Prompt: Up to and including the line with "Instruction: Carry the", restate every line of the records below word for word, from the first line on, leaving out the pictures.

Supplied material:
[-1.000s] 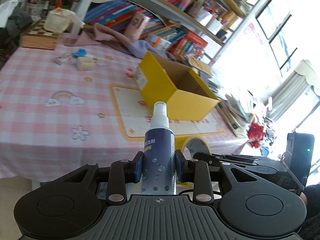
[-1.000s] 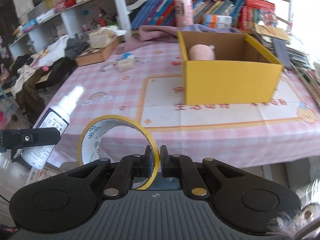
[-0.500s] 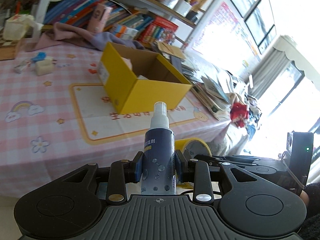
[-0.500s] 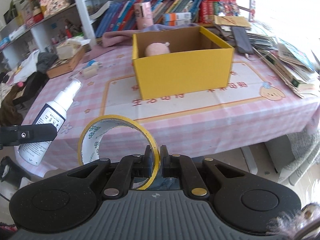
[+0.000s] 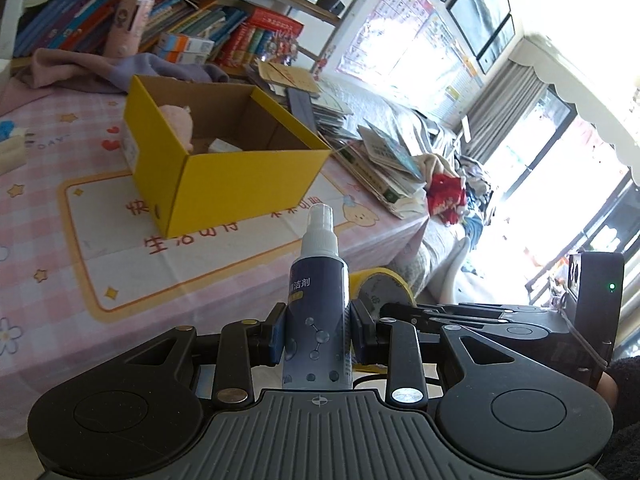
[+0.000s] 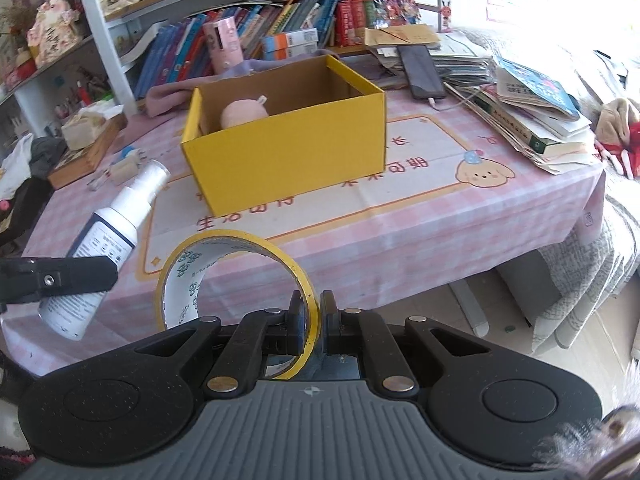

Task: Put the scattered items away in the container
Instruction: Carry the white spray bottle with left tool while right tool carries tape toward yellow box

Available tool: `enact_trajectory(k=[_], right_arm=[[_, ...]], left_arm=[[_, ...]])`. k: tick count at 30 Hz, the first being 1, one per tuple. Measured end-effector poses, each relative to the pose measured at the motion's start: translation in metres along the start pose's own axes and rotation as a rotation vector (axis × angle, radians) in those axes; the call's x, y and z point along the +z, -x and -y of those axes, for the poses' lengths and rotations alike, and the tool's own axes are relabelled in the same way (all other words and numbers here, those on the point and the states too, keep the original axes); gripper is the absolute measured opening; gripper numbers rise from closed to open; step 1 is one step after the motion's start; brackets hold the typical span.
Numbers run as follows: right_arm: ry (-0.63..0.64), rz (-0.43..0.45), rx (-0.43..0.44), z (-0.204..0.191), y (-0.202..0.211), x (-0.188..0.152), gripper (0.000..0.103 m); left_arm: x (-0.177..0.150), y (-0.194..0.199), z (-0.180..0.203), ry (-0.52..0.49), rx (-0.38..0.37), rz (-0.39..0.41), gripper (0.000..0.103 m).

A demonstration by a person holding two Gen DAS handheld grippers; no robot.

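Note:
My left gripper (image 5: 318, 334) is shut on a dark blue spray bottle (image 5: 318, 308) with a white nozzle, held upright off the table's near edge. The right wrist view shows that bottle (image 6: 106, 240) tilted at the left. My right gripper (image 6: 310, 322) is shut on the rim of a yellow tape roll (image 6: 236, 276), which also peeks out behind the bottle as the tape roll (image 5: 380, 284). The open yellow cardboard box (image 6: 288, 152) stands on the pink checked tablecloth ahead of both grippers, a pink round item (image 6: 244, 114) inside. The same box (image 5: 224, 168) holds a small white item too.
A stack of books and papers (image 6: 532, 108) with a phone (image 6: 420, 72) lies right of the box. Small items (image 6: 124, 164) and a wooden box (image 6: 86, 152) lie at the left. A purple cloth (image 6: 180, 92) and bookshelves are behind. Floor shows below the table's edge.
Both views have swung across the table: the yellow box has shifted left in the left wrist view and stands closer and more turned in the right. Both grips are unchanged.

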State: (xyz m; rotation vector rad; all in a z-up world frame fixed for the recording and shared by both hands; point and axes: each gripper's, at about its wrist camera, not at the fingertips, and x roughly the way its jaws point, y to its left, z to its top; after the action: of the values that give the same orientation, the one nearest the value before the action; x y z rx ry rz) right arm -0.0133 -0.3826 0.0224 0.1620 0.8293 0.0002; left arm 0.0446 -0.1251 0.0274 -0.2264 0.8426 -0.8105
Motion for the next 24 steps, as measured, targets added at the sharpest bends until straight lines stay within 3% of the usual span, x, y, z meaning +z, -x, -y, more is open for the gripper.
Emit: enact_trajectory(k=[17,24], right_arm=[[0.047,-0.007,0.017,0.019,-0.036,0.041,0.007],[0.033,0.036,0.047,0.039,-0.056,0.085,0.007]], left_arm=[[0.043,-0.041,-0.005,0.010,-0.024,0.045,0.031],[0.081,-0.057,-0.013,0.023,-0.001,0.105,0.031]])
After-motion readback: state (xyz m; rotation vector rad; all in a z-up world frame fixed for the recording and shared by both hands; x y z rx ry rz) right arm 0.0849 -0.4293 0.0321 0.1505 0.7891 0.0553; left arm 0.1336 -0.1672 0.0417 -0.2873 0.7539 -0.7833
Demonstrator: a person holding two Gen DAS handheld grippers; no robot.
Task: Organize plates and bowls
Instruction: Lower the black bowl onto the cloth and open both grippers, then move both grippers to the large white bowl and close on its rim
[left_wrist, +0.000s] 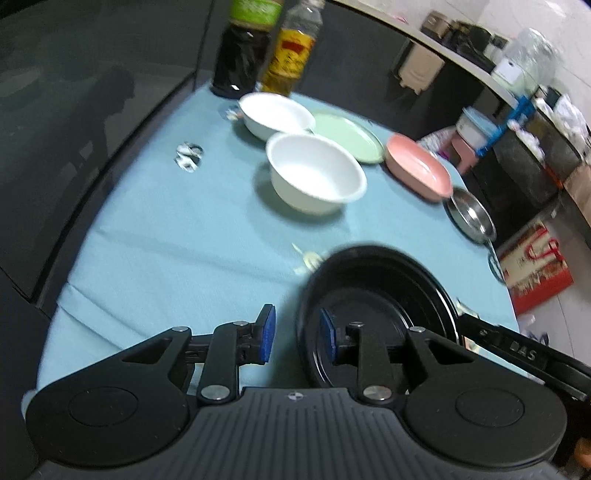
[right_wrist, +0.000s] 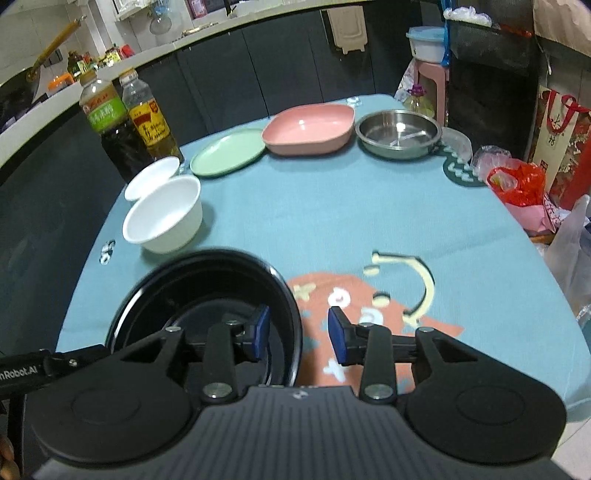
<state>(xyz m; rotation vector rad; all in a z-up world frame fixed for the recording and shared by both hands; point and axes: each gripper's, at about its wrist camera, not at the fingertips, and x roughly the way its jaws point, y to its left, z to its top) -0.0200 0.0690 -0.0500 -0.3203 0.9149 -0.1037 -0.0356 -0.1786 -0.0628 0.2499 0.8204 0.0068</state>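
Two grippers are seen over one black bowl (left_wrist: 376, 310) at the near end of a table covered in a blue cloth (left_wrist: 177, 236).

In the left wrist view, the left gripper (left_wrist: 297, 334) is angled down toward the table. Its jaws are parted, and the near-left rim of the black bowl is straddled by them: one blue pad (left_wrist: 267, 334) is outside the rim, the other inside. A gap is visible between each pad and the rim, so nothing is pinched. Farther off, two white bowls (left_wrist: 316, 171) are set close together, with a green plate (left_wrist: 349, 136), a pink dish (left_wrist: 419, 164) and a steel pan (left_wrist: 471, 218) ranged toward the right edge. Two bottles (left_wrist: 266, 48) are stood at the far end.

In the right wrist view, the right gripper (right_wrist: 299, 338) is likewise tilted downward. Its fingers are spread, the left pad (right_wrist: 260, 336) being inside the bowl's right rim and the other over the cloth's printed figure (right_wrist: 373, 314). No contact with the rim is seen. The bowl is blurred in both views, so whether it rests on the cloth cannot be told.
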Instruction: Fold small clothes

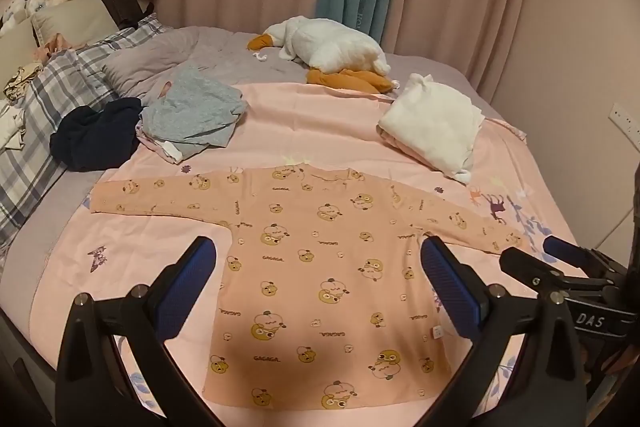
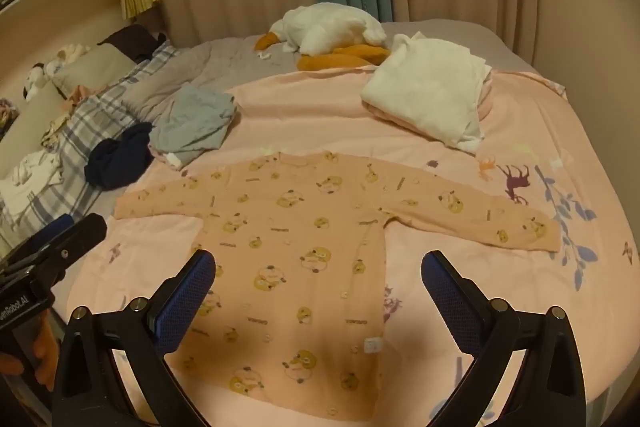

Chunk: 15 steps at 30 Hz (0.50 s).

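Pink printed bedsheet (image 1: 280, 131) over a grey bed, pink curtains behind. Peach long-sleeved baby top with bear print (image 1: 320, 267) spread flat, sleeves out to both sides, hem nearest; no fold yet made, so whole folding judged left. Left gripper (image 1: 320, 287) and right gripper (image 2: 318, 291) poised above lower body, fingers wide apart, holding nothing. Folded white garment stack (image 1: 432, 119) beyond right sleeve, rumpled grey clothes (image 1: 192, 111) and dark navy bundle (image 1: 96, 135) beyond left; white plush goose (image 1: 332, 47) farther back. Nothing lay on the top itself.
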Motion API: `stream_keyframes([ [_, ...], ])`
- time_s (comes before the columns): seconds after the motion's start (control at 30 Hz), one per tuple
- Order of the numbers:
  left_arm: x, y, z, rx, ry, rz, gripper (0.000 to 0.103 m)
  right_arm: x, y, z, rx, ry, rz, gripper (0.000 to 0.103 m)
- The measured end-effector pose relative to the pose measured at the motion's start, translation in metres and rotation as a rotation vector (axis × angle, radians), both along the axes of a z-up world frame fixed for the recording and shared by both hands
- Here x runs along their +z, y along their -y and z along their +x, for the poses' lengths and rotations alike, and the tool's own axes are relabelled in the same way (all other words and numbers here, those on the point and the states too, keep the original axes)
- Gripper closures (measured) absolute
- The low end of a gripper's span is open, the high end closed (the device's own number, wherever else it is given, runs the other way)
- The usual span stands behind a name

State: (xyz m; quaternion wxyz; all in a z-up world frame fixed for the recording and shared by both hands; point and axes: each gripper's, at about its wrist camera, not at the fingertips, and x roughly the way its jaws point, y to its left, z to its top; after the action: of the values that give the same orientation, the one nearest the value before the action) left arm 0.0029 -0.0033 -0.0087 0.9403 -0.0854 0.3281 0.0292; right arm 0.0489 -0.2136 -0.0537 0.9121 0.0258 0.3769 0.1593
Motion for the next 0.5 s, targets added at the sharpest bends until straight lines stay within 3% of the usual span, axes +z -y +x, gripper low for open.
stream_keyframes([
  [0.5,-0.0025,-0.0024,0.0026,0.005,-0.01,0.0,0.001,-0.0018,-0.0057,-0.0012,0.018,0.002,-0.004,0.0],
])
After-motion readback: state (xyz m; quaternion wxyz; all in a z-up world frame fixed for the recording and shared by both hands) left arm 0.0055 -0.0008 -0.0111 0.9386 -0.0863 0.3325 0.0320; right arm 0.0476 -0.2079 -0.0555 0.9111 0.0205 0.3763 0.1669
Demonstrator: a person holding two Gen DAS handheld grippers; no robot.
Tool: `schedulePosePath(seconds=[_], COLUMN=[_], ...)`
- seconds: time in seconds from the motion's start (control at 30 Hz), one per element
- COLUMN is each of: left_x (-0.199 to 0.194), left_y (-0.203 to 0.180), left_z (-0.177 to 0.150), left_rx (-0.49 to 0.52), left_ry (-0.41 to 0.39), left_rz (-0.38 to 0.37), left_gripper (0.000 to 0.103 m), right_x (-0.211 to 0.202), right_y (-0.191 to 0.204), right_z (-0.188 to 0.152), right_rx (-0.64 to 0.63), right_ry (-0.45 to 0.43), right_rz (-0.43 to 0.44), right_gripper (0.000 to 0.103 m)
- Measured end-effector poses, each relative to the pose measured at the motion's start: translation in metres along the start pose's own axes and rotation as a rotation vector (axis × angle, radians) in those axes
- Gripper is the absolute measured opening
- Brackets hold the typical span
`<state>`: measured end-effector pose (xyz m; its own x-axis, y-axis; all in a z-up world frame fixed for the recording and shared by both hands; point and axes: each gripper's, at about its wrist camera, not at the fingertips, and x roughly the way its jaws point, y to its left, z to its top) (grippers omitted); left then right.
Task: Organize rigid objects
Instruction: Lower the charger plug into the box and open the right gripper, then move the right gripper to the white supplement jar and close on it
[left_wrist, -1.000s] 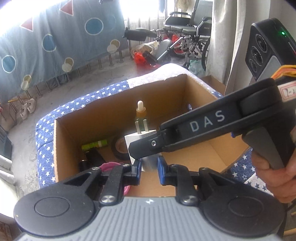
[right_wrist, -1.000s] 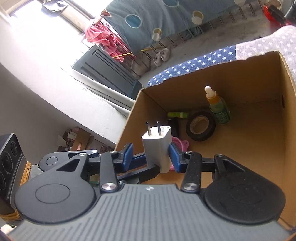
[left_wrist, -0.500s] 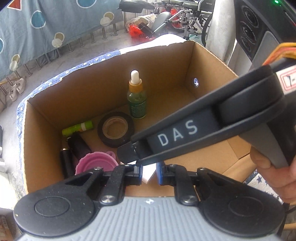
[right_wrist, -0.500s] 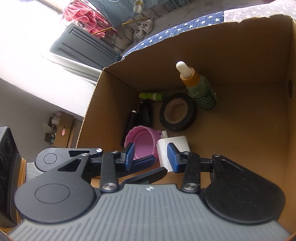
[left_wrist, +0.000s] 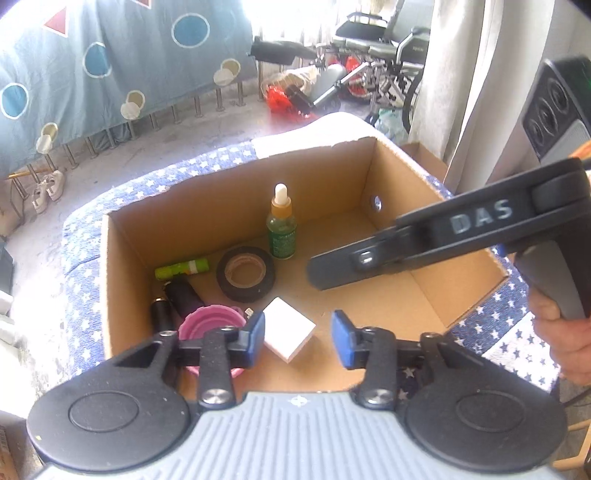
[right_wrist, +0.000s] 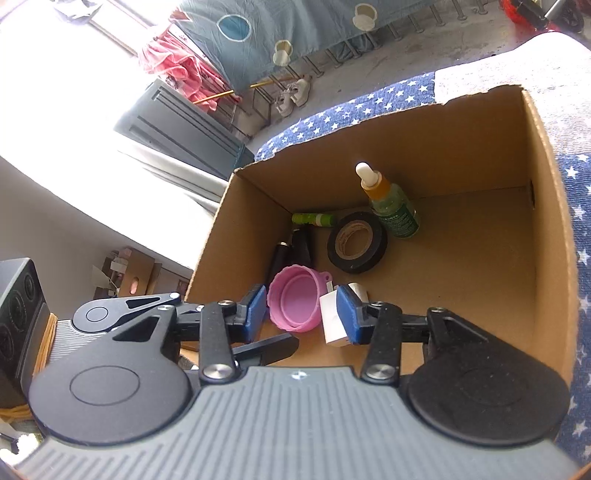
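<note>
A white charger (left_wrist: 290, 330) lies flat on the floor of an open cardboard box (left_wrist: 314, 151), next to a pink collapsible cup (left_wrist: 210, 325). My left gripper (left_wrist: 298, 339) hovers over the charger; its jaws are opening and the pads do not touch it. In the right wrist view the charger (right_wrist: 334, 321) sits partly behind the right pad. My right gripper (right_wrist: 303, 315) is also opening, with nothing pressed between its pads. One of its fingers (left_wrist: 351, 262) reaches over the box from the right.
The box also holds a green dropper bottle (left_wrist: 282, 229), a black tape roll (left_wrist: 245, 273), a green tube (left_wrist: 181, 267) and black cylinders (left_wrist: 181, 295). It stands on a blue star-patterned cloth (left_wrist: 85, 236). A hand (left_wrist: 565, 332) grips the right handle.
The charger was held above the box, then lowered inside. Now it lies loose on the box floor, and both grippers have widened and drawn back from it.
</note>
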<state>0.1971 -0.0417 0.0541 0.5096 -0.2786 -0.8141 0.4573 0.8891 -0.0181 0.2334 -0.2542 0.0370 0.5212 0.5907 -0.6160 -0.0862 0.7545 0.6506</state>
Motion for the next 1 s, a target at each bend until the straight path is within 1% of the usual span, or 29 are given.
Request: schedulePosePath(seconds=[0.17,0.33,0.43,0.57,0.7,0.93,1.0], left_x=[-0.042,-0.07,-0.078,-0.076,-0.065,-0.047,-0.044], left_y=[0.003,0.001,0.002,0.005,0.007,0.012,0.016], left_z=[-0.026,-0.061,-0.077,-0.095,-0.105,-0.112,-0.114], left_rx=[-0.032,-0.049,-0.074,-0.092,-0.112,-0.124,-0.128], left_ry=[-0.077,-0.139,-0.152,-0.141,-0.112,-0.094,-0.094], left_rz=[-0.004,0.022,0.023,0.04,0.073,0.125,0.118], left_gripper=[0.055,0.058,0.059,0.06,0.06,0.06,0.061], right_x=[-0.046,-0.072,-0.078,-0.074,-0.064,-0.027,-0.019], right_y=[0.008,0.017,0.023,0.03,0.036,0.033,0.033], right_z=[-0.031,-0.067,-0.087,-0.108,-0.122,-0.124,-0.124], right_rx=[0.018,0.03,0.043,0.056,0.049,0.071,0.072], right_ry=[-0.096,-0.153,-0.171,-0.178,-0.167,-0.107,-0.099], right_rz=[0.055,0.102,0.136,0.16,0.154,0.109,0.097], right_gripper=[0.056,0.061,0.066,0.071,0.073,0.074,0.074])
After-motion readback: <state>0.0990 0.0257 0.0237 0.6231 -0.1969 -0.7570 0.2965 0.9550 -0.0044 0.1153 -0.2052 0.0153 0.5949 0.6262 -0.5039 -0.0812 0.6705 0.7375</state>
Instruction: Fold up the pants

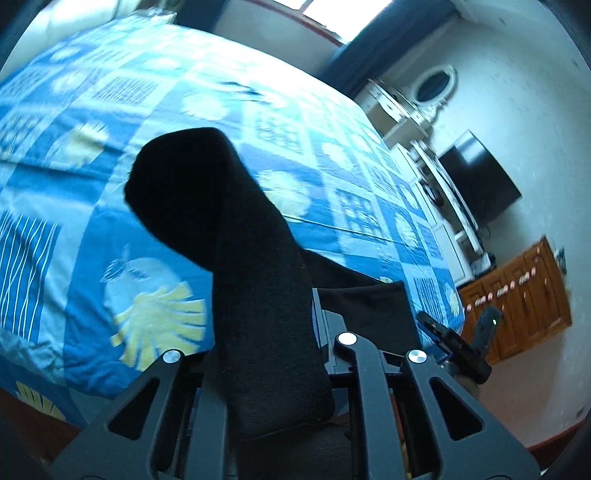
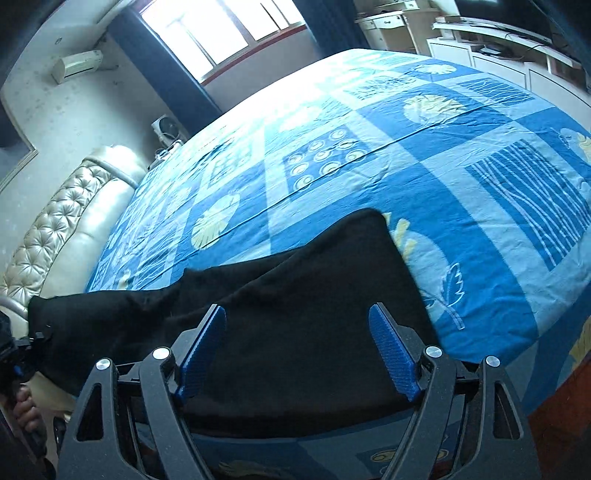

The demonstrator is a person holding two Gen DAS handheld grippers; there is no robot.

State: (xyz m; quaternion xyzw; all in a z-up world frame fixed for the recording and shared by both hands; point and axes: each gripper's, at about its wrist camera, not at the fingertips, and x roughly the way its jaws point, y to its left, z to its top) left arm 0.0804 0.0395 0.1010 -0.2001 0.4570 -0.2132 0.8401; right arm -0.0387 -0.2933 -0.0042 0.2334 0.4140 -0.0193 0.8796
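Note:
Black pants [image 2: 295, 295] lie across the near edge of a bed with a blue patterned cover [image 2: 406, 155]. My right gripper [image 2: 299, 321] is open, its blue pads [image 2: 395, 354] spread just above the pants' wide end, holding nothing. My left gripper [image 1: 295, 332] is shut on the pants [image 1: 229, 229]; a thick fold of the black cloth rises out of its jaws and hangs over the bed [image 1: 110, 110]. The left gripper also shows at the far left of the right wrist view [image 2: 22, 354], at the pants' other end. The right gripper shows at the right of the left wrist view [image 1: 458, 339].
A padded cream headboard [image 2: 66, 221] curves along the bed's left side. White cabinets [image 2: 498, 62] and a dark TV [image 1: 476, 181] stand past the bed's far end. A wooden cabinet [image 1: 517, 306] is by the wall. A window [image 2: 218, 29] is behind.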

Task response:
[-1.000s] 
[-1.000s] 
[-0.500s] 
[-0.500s] 
[+0.000s] 
[+0.000s] 

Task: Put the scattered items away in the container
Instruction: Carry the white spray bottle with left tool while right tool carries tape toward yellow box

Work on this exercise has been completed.